We waited just a moment or two before an already full bus heading towards Grand Anse picked us up and squeezed us in. Nathan was in the way back and I was in the conductor’s jump seat, with the conductor standing right over me.
The buses here are a cultural experience that I can’t quite express in words. The stereo is bumping reggae music, the driver is assertive, borderline aggressive, the conductor is hanging out the window drumming up business and stopping traffic where necessary, making change and dictating seating assignments. The bus patrons are quietly seated and taking it all in. If you want out, you rap your knuckles on the metal frame of the bus. Or if you are white and a tourist, they ask you where you are going. We are still waiting for the chance to rap our knuckles. Maybe tomorrow. Today they were making sure we got where we needed to go. As with every other ride, we were the only non-locals.
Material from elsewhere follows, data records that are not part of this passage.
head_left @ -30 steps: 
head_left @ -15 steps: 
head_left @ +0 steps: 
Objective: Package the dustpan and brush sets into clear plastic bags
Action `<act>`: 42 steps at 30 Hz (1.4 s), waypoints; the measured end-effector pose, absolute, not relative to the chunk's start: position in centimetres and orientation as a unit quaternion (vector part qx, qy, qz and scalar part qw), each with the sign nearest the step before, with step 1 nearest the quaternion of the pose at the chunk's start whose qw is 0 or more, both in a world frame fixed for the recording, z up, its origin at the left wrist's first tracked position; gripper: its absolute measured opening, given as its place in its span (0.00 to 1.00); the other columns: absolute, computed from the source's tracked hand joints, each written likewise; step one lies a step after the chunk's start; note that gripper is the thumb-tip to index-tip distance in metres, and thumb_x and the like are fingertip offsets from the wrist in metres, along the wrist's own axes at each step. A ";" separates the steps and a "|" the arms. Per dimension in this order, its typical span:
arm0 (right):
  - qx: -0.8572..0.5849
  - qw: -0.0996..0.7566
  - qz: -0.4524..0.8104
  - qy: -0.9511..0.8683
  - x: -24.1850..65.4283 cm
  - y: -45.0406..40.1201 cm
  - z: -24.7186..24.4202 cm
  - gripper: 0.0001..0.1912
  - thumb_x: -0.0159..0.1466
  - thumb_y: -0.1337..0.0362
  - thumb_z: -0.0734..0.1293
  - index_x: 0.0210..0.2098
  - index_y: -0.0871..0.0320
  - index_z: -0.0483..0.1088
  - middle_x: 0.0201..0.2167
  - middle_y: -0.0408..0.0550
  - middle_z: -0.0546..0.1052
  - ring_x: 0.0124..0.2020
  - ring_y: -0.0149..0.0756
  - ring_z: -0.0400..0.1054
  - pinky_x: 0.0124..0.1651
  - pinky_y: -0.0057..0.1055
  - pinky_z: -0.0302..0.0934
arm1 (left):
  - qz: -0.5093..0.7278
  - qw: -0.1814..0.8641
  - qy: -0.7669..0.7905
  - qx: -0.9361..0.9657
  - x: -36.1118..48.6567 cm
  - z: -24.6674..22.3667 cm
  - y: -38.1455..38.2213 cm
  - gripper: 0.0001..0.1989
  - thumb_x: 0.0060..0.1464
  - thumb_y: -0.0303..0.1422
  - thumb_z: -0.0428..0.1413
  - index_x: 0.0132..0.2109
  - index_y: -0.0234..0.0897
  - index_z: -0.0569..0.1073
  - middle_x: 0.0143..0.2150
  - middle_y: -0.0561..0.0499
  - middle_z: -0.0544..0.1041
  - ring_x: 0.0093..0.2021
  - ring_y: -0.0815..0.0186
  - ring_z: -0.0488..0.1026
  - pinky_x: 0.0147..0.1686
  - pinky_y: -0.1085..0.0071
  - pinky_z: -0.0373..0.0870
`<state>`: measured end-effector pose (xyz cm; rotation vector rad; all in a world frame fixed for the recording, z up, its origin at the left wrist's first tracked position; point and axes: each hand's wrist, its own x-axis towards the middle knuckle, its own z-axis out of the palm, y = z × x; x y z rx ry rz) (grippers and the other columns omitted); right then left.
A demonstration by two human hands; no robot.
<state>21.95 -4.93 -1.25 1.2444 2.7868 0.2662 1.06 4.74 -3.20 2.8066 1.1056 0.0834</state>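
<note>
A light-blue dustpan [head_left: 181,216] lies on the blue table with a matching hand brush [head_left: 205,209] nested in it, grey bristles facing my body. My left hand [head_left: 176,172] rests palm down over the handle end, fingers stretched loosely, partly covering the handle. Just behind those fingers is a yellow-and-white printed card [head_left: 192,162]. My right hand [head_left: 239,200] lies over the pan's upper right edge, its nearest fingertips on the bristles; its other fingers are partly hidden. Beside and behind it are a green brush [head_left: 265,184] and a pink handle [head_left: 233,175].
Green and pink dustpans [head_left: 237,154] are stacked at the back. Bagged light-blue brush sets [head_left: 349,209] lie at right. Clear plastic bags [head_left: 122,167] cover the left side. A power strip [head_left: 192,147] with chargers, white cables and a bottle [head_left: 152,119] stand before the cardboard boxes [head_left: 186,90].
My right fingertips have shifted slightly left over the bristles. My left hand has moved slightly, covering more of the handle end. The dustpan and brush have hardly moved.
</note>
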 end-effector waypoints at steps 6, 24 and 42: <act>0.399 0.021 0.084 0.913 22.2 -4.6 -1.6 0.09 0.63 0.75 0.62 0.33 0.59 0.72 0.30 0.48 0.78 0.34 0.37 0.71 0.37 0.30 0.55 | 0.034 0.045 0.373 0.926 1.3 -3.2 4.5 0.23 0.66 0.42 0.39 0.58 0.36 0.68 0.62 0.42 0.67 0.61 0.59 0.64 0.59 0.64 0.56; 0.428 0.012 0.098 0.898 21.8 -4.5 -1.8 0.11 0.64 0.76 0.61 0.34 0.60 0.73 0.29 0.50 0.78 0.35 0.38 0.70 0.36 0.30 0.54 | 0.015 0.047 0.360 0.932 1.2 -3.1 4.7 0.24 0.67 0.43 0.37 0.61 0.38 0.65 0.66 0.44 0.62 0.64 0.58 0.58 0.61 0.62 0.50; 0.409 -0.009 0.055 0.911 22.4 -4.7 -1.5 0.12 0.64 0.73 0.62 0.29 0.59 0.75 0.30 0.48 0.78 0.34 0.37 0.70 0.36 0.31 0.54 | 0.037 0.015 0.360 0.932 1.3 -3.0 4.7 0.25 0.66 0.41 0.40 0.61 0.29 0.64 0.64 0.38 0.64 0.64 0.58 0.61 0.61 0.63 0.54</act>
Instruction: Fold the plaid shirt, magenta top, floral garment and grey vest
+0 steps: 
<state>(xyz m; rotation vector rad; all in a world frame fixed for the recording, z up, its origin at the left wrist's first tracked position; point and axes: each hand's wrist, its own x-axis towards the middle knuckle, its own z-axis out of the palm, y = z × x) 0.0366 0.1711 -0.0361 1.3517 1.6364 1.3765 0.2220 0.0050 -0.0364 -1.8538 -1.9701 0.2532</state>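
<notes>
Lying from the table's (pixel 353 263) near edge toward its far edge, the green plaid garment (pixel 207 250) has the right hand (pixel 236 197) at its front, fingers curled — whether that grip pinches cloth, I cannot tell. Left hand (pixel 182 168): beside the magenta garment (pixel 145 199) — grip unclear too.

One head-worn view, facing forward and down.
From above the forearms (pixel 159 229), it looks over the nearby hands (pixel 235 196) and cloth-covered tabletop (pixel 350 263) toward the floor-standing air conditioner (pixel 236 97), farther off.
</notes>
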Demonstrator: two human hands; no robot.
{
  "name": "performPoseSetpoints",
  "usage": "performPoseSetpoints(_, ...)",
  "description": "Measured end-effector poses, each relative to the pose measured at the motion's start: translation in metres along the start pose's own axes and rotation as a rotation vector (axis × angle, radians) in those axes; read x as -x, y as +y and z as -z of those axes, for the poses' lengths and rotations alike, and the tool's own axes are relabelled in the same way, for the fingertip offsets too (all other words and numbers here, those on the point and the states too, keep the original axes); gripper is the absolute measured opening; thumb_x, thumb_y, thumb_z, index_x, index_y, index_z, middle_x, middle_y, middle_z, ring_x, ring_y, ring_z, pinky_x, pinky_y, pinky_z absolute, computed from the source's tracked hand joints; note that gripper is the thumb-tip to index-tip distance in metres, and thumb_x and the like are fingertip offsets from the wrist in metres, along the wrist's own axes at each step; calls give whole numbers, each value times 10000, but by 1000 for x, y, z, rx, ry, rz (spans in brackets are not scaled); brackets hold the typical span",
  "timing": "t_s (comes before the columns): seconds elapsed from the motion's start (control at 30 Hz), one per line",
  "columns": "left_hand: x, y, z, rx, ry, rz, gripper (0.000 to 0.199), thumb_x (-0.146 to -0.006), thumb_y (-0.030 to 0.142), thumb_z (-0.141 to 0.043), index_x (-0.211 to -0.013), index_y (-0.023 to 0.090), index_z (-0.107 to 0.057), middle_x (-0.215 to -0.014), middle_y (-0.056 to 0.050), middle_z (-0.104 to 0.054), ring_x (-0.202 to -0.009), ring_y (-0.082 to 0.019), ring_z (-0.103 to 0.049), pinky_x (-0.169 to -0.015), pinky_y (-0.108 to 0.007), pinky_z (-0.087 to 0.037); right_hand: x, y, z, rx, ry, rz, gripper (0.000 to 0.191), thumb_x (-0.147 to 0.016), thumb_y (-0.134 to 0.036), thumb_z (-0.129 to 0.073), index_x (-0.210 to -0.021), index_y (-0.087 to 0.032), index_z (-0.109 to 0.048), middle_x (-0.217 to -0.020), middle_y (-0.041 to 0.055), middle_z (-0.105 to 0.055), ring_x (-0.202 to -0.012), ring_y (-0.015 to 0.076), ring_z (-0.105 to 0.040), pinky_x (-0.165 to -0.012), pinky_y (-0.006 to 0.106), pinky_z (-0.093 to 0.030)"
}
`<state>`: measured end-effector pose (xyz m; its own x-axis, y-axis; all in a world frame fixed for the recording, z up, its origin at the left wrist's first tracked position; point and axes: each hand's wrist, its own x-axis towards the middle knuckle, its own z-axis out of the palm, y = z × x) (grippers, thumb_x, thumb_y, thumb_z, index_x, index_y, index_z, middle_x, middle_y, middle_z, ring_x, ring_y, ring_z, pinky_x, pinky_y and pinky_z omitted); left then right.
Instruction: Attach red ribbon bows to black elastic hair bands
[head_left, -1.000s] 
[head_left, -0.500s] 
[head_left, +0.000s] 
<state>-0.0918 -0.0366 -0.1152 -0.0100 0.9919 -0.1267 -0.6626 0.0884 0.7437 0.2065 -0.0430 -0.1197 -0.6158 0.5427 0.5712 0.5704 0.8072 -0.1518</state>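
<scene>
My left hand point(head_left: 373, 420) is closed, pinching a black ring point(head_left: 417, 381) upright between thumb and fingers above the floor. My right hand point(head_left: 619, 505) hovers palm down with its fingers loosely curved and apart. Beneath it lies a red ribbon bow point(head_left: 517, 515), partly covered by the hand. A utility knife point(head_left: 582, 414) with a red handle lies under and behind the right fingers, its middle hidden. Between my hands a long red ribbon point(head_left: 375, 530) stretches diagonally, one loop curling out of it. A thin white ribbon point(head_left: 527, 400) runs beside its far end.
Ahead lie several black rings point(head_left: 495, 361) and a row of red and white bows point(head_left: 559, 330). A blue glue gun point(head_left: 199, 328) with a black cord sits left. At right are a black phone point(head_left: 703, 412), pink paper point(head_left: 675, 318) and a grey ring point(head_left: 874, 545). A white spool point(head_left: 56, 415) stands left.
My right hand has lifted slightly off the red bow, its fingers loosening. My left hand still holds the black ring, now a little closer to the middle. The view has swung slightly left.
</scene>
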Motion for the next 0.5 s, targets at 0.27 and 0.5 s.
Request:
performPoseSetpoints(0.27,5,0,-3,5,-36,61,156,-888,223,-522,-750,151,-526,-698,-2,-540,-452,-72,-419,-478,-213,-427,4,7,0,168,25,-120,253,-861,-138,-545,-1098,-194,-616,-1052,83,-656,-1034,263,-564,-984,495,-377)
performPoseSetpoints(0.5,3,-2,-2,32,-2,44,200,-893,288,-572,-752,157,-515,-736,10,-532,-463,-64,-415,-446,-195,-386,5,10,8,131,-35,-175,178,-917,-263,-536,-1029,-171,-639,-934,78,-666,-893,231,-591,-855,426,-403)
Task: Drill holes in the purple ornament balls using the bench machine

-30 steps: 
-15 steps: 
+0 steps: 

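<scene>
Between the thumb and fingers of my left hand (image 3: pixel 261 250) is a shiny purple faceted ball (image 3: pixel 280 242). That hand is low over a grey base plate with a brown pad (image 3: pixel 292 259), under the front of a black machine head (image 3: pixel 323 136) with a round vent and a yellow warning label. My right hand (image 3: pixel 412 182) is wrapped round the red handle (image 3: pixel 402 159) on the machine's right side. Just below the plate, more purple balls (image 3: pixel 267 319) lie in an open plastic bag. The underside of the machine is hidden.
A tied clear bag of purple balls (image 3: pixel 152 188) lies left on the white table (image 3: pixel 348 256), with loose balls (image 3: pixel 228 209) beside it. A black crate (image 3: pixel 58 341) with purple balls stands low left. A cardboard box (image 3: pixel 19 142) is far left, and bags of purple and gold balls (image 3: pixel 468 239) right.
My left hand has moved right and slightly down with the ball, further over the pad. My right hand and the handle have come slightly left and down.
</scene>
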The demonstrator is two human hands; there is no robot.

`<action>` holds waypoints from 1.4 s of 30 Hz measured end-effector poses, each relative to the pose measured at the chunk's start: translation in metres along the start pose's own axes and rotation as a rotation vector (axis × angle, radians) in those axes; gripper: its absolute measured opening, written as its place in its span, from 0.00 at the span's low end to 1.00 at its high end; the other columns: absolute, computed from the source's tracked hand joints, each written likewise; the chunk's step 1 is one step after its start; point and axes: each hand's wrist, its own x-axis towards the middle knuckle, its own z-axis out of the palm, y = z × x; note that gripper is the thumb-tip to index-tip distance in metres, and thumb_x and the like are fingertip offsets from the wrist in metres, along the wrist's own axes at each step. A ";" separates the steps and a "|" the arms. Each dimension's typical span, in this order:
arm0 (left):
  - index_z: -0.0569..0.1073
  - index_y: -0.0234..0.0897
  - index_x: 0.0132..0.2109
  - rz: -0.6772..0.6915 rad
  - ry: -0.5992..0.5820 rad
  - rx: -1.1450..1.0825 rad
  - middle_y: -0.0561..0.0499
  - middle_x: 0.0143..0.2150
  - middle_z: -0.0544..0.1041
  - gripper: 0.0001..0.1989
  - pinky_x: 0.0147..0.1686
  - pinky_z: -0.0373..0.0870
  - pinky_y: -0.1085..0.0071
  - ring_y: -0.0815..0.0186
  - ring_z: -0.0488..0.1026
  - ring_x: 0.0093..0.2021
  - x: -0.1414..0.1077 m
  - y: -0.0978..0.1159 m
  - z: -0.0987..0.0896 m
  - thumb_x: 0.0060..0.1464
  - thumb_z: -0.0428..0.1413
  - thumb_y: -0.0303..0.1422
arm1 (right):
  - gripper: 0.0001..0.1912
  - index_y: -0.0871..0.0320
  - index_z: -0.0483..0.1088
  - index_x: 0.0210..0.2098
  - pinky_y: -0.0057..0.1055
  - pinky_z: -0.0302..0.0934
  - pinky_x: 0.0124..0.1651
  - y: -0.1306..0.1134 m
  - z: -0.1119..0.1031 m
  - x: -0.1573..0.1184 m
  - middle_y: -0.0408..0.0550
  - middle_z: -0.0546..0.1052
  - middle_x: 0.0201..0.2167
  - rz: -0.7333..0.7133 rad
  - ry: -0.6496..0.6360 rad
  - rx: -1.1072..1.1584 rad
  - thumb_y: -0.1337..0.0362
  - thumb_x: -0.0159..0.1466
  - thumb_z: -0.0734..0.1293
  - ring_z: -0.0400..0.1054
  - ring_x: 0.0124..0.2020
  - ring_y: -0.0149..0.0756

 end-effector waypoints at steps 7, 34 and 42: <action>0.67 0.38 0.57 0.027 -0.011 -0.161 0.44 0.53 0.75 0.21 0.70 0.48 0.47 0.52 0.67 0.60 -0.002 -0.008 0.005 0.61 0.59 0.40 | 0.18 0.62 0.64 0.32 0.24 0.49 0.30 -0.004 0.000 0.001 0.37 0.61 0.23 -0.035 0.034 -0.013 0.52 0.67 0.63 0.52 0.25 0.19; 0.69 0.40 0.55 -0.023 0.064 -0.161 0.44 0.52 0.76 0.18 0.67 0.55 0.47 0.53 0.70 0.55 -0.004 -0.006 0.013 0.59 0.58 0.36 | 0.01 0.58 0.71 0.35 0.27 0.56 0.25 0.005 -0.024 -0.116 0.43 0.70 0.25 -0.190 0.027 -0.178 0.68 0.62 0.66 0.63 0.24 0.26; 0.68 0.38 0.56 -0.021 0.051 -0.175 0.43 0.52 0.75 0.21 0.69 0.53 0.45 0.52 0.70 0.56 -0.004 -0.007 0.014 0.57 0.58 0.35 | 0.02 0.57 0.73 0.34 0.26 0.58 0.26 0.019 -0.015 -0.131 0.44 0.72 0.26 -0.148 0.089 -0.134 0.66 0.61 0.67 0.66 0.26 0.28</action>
The whole Grand Etang via bus experience: $11.10 USD in bus fare plus $4 in entrance fees.
Once at the beach, we went to a beach restaurant for lunch and shared a sandwich. The prices were in USD, so not cheap. Nathan inquired how much a sun bed cost for the day and we decided against it. It was so hot, the thermometer on Nathan’s backpack said 102 in the shade, that after lunch we put our towels down and headed for the water.
Once we were done in the water, we packed up, and walked down the beach to head home. I’ve figured out how to catch a bus on the return trip now, and within moments we’re crammed into a full bus heading towards the True Blue roundabout. Me in the front seat with the driver and another passenger, and Nathan in the way back.
At home at an early hour for once, we made a rum punch and sat out on our deck with the mosquito coil and fan. Our downstairs neighbors showed up, introduced themselves as Stephen and Shawnna from Canada, and invited us down for a drink.
Nathan’s not one to turn down a social invite, so I quickly showered and we headed downstairs for a drink and a chat before heading out to dinner.